• [Exercise brief] Each line below from the one containing "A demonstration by" through the one containing "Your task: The" should be output exactly as it stands, and no other line should appear.

^^^^^^^^

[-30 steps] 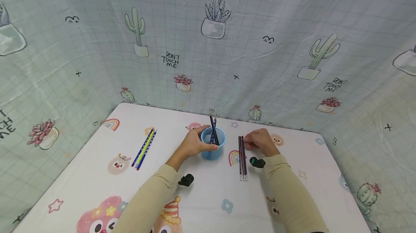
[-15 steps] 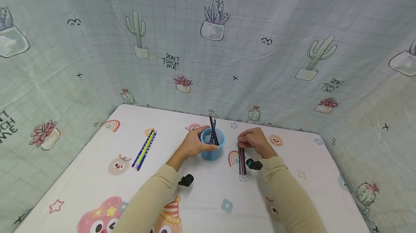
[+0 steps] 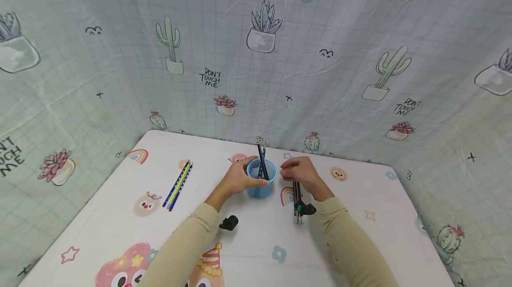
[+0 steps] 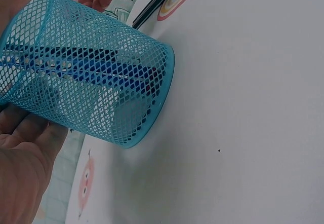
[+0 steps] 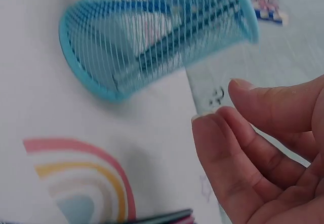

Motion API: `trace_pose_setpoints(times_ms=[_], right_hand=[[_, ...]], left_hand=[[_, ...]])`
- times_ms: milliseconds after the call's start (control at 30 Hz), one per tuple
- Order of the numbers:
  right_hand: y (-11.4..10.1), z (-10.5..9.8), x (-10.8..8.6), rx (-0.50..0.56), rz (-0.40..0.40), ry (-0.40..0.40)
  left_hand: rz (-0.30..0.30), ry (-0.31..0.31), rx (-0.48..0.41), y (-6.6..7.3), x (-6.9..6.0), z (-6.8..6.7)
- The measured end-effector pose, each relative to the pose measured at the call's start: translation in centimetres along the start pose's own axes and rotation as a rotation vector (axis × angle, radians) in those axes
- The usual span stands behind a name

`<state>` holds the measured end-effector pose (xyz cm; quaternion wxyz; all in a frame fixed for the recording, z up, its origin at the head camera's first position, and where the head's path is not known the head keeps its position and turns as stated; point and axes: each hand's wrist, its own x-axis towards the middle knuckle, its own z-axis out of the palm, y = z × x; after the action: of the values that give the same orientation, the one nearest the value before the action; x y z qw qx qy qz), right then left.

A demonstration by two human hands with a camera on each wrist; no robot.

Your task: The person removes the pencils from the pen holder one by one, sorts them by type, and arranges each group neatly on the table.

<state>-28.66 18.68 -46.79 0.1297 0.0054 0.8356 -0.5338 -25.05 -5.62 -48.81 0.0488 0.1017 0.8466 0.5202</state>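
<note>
A blue mesh pencil cup (image 3: pixel 260 192) stands at the table's centre, and my left hand (image 3: pixel 237 177) grips it, thumb in front and fingers round the back. In the cup lean a dark pencil (image 3: pixel 261 153) and a blue patterned pencil (image 3: pixel 264 150). My right hand (image 3: pixel 301 172) hovers just right of the cup, apart from it. In the right wrist view its thumb and fingers are loosely bent with a gap between them and nothing held. Below that hand lie several dark pencils (image 3: pixel 296 193) side by side, their far ends hidden by it.
On the left of the table lies a group of blue patterned pencils (image 3: pixel 182 188) with a yellow-green pencil (image 3: pixel 176 186) among them. A white printed cloth covers the table (image 3: pixel 256 256). Behind it hangs a cactus-print curtain (image 3: pixel 256 78).
My right hand has moved left from beside the dark pencils, over their far ends, toward the cup. The left hand and the cup have stayed in place.
</note>
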Motion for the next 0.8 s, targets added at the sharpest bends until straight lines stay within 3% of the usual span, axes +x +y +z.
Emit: trace_pose_setpoints(times_ms=[533, 800], right_hand=[[-1.1, 2.5, -2.5, -0.056, -0.229, -0.157], [-0.4, 5.1, -2.4, -0.131, -0.256, -0.129]], left_hand=[[0.001, -0.020, -0.045, -0.2, 0.0, 0.0], [0.039, -0.015, -0.033, -0.1, 0.1, -0.1]])
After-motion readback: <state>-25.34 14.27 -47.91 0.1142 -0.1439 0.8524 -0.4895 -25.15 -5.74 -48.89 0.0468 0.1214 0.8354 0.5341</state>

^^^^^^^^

• [Answer below]
A demonstration by two human hands with a camera on each wrist; no robot.

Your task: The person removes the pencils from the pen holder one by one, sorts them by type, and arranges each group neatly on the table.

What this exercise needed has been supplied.